TASK ITEM: Look through the records below and collect all lines that hold the string "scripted".

[Items listed in a dataset]
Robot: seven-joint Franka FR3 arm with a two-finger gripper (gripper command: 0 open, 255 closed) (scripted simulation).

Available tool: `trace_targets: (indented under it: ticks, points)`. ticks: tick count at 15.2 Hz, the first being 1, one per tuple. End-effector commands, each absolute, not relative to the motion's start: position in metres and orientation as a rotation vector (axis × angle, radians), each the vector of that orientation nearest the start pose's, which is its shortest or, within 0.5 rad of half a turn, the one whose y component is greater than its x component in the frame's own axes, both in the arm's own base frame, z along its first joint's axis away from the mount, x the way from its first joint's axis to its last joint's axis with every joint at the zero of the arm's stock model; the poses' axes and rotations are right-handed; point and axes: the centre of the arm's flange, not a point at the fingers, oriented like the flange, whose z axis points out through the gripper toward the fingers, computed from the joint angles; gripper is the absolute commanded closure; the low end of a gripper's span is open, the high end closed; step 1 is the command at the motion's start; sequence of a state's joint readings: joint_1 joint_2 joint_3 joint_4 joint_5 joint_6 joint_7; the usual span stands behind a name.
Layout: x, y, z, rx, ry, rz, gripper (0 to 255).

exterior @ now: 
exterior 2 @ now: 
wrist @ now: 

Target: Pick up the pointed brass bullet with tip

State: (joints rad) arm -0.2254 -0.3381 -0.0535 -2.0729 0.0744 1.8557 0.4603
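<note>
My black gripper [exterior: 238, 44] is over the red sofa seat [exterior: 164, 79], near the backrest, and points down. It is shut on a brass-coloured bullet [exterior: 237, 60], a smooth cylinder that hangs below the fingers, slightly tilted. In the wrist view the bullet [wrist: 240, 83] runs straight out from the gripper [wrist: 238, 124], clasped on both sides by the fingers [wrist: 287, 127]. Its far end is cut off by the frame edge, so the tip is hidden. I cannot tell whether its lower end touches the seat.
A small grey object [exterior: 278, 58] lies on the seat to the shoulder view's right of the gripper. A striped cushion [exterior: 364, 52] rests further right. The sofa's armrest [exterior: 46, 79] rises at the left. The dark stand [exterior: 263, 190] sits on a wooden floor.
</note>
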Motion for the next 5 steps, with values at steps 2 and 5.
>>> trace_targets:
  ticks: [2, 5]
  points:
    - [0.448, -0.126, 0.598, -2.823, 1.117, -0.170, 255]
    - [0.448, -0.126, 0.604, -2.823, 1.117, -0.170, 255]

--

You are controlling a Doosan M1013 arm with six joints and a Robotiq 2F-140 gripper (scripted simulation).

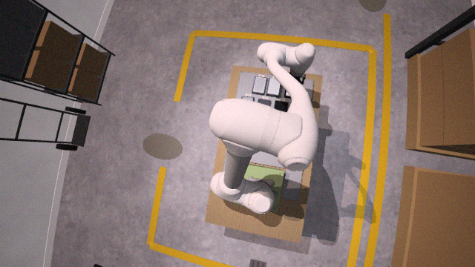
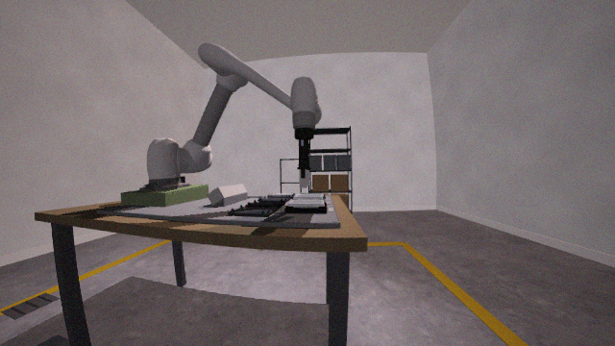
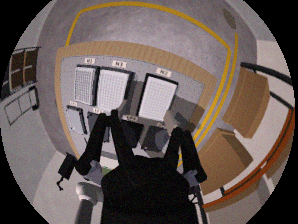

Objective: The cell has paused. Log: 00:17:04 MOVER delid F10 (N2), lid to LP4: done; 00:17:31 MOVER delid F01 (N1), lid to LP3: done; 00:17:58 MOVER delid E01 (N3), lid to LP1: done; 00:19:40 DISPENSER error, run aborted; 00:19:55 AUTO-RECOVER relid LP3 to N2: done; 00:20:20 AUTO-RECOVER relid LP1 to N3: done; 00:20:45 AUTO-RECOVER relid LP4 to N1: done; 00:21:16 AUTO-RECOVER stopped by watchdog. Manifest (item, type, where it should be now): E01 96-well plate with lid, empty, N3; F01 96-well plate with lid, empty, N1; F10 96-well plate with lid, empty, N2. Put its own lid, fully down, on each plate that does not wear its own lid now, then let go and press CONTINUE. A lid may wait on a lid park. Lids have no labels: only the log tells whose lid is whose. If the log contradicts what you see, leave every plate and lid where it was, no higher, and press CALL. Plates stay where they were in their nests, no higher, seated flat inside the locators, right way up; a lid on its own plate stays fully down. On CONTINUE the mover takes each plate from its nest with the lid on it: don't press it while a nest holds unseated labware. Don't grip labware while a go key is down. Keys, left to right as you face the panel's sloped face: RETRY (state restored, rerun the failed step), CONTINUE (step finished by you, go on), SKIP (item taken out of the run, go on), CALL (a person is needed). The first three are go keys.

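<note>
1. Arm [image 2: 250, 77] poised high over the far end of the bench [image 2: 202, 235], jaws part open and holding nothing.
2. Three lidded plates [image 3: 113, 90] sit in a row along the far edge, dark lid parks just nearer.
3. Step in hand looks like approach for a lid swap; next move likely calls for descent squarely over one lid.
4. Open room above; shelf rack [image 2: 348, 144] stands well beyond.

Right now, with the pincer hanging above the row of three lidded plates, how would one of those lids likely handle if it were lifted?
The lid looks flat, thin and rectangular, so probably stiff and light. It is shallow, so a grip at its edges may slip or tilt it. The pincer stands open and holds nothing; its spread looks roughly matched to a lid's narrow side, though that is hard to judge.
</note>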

ANSWER BOX:
Robot: seven-joint Franka FR3 arm with a two-finger gripper (gripper command: 0 open, 255 closed) (scripted simulation).
You are controlling a Doosan M1013 arm with six joints and a Robotiq 2F-140 gripper (scripted simulation).

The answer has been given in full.